#### Exercise requirements:
Each line starting at the one that contains "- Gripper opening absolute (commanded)" and ending at the one that contains "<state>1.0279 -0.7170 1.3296" must be returned exactly, and the rest of the listing is left out.

== Segment start ==

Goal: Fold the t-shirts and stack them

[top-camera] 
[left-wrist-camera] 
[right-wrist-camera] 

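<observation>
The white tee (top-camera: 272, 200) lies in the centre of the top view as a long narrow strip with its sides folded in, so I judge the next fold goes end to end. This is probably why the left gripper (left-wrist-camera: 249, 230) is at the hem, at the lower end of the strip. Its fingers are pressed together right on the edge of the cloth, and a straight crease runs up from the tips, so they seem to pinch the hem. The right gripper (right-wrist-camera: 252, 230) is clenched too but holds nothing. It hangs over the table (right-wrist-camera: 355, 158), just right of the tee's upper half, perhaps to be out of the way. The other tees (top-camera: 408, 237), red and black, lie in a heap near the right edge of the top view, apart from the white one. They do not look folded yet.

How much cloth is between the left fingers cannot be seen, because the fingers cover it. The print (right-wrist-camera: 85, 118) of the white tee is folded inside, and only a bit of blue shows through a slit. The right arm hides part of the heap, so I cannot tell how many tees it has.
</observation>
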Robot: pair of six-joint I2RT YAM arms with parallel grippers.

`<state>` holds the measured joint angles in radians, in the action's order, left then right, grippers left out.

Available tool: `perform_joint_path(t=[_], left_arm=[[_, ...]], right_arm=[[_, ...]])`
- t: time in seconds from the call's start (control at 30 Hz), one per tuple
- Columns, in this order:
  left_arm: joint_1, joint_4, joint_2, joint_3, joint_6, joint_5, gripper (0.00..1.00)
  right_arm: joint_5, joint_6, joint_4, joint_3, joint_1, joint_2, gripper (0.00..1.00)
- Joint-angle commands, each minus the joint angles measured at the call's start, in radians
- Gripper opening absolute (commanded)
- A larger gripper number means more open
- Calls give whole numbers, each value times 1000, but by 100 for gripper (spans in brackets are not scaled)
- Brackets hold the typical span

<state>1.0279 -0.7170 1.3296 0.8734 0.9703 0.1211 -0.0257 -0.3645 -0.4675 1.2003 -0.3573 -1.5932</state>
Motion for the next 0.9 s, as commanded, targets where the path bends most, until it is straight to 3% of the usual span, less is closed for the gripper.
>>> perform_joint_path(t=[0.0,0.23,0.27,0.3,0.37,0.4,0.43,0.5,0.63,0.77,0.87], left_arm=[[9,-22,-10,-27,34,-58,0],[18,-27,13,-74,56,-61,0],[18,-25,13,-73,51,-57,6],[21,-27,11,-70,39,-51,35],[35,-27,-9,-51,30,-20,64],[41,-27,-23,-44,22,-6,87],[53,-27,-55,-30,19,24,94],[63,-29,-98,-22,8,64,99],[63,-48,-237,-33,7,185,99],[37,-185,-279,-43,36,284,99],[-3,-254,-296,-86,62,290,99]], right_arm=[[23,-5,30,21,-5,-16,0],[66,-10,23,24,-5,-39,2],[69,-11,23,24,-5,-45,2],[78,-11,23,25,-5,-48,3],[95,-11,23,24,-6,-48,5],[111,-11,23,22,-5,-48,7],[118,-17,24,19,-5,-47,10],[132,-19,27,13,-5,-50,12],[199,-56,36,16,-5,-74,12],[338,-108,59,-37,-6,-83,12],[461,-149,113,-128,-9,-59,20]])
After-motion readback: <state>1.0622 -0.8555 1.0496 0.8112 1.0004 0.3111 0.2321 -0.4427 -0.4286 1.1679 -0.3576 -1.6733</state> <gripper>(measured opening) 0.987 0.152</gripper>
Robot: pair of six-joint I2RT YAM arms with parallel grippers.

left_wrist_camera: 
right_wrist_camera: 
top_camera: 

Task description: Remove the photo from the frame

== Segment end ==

#### Solution for this exercise:
- Gripper opening absolute (commanded)
- A larger gripper number means more open
- Calls give whole numbers, each value times 1000, but by 100 for gripper (spans in brackets are not scaled)
- Brackets hold the typical span

<state>1.0279 -0.7170 1.3296 0.8734 0.9703 0.1211 -0.0257 -0.3645 -0.4675 1.2003 -0.3573 -1.5932</state>

For this exercise, nothing further remains.